PFAS Health Study
PFAS Health Study
The Per- and Polyfluoroalkyl Substances (PFAS) Health Study will investigate the exposure levels and potential health effects of PFAS in areas of known contamination in the communities of Williamtown in New South Wales, Oakey in Queensland, and Katherine in the Northern Territory, Australia.
Areas in Williamtown, Oakey, and Katherine have been contaminated with PFAS due to firefighting activities on nearby Defence Force bases. Members of these communities have been potentially exposed to PFAS primarily through the use of contaminated water including bore and river water on their properties, and via eating locally grown foods.
What are PFAS?
PFAS chemicals are very resistant to heat and to degradation in the environment, and they persist for quite long periods in the human body. They have been manufactured since the 1950s and used in a variety of consumer products such as non-stick cookware, water-proof clothing, and fabric stain protection. PFAS were also an ingredient in Aqueous Film-Forming Foam (AFFF) used for firefighting activities.
PFOS (perfluorooctane sulfonic acid) and PFOA (perfluorooctanoic acid) were the two most commonly used PFAS chemicals. These two PFAS are no longer used in AFFF, however the chemicals that have previously been used for firefighting activities can remain in ground water, sediment and soil in the areas surrounding their use. AFFF containing PFAS chemicals have been used in Australia for firefighting capacities since the 1970’s, including on Defence Force bases.
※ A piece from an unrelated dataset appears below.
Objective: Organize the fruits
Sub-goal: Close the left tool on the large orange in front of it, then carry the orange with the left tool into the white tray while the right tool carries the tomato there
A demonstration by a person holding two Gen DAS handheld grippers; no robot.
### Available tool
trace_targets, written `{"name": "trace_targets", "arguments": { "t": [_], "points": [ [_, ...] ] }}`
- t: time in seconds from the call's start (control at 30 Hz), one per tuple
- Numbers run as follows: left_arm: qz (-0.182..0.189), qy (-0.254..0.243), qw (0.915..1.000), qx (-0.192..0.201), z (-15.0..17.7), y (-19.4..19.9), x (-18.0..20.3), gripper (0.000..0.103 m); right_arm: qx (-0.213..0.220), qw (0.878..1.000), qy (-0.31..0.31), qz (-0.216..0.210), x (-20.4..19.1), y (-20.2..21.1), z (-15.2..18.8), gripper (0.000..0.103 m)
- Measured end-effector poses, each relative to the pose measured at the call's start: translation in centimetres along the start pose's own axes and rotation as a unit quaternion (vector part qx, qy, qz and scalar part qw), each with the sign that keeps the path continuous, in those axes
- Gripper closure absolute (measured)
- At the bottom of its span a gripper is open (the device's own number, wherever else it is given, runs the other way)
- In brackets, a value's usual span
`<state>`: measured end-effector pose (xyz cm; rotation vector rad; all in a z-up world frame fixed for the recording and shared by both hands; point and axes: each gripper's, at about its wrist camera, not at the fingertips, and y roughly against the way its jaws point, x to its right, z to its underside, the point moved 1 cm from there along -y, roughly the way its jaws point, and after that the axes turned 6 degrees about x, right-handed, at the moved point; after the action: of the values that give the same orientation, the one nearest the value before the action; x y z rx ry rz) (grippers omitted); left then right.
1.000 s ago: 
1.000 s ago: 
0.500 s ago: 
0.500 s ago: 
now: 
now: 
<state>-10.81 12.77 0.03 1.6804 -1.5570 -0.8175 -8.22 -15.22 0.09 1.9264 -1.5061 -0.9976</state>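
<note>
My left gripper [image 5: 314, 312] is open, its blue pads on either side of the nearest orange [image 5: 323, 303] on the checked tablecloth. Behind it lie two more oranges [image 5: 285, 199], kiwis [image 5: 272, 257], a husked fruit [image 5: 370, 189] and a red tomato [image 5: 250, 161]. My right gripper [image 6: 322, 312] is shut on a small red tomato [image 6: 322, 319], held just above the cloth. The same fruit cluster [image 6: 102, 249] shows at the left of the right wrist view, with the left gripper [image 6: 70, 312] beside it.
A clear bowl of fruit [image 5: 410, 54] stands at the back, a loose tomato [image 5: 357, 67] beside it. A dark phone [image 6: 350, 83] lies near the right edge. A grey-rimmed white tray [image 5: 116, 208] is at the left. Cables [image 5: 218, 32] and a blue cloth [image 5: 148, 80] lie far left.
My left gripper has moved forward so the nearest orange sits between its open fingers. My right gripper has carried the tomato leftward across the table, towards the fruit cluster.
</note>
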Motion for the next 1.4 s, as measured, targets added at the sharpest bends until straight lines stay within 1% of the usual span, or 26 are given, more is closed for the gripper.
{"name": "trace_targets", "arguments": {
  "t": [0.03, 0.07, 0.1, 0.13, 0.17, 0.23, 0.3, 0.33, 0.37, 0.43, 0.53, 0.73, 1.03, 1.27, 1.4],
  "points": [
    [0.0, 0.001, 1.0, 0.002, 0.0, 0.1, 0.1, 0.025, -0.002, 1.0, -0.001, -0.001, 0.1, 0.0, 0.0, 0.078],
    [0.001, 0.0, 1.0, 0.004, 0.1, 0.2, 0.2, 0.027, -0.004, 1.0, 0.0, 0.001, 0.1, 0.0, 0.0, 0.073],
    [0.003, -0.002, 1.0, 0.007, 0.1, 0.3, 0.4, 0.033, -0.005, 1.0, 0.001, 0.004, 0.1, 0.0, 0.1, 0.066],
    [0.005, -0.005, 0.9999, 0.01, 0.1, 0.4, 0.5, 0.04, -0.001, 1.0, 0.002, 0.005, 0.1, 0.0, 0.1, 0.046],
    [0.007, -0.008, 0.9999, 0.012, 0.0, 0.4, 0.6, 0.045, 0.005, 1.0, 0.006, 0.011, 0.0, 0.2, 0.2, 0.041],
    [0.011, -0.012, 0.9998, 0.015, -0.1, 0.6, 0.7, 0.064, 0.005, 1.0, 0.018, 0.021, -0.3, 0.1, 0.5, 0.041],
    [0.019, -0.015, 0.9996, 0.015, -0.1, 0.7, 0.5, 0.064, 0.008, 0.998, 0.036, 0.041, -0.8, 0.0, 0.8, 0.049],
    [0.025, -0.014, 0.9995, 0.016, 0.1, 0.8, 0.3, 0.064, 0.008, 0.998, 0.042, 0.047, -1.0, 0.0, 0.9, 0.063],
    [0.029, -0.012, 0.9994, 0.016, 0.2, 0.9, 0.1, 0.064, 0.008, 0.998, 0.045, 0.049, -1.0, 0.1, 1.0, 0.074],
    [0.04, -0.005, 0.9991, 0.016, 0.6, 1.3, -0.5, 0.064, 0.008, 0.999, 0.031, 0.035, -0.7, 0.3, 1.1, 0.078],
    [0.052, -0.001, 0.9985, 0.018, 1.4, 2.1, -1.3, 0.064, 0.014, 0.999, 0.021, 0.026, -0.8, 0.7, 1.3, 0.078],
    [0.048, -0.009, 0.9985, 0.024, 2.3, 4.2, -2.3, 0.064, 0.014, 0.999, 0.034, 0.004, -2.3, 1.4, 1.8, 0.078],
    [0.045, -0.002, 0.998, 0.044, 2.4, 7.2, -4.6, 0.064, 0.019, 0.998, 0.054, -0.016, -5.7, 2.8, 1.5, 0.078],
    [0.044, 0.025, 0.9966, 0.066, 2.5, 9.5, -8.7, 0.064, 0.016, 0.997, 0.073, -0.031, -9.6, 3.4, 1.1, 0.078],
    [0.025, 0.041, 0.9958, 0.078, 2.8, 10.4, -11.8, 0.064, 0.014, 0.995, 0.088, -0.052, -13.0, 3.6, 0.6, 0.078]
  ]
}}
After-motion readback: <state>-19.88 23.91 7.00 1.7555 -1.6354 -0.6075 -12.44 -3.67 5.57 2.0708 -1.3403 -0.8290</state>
Find out how what is involved in the study and read questions frequently asked by the community.
The PFAS Health Study was commissioned by the Australian Government Department of Health.
The PFAS Health Study has five main components over two phases. Each component aims to inform the following components in the study. Each component has protocols.
Phase I - Systematic Literature Review
Scientific studies have investigated a range of possible health outcomes resulting from exposure to PFAS. During Phase I we conducted a systematic review to examine the evidence on the human health effects related to PFAS exposure reported in scientific literature. A systematic review assesses the current evidence for a research question using specific methods to collect and evaluate research studies.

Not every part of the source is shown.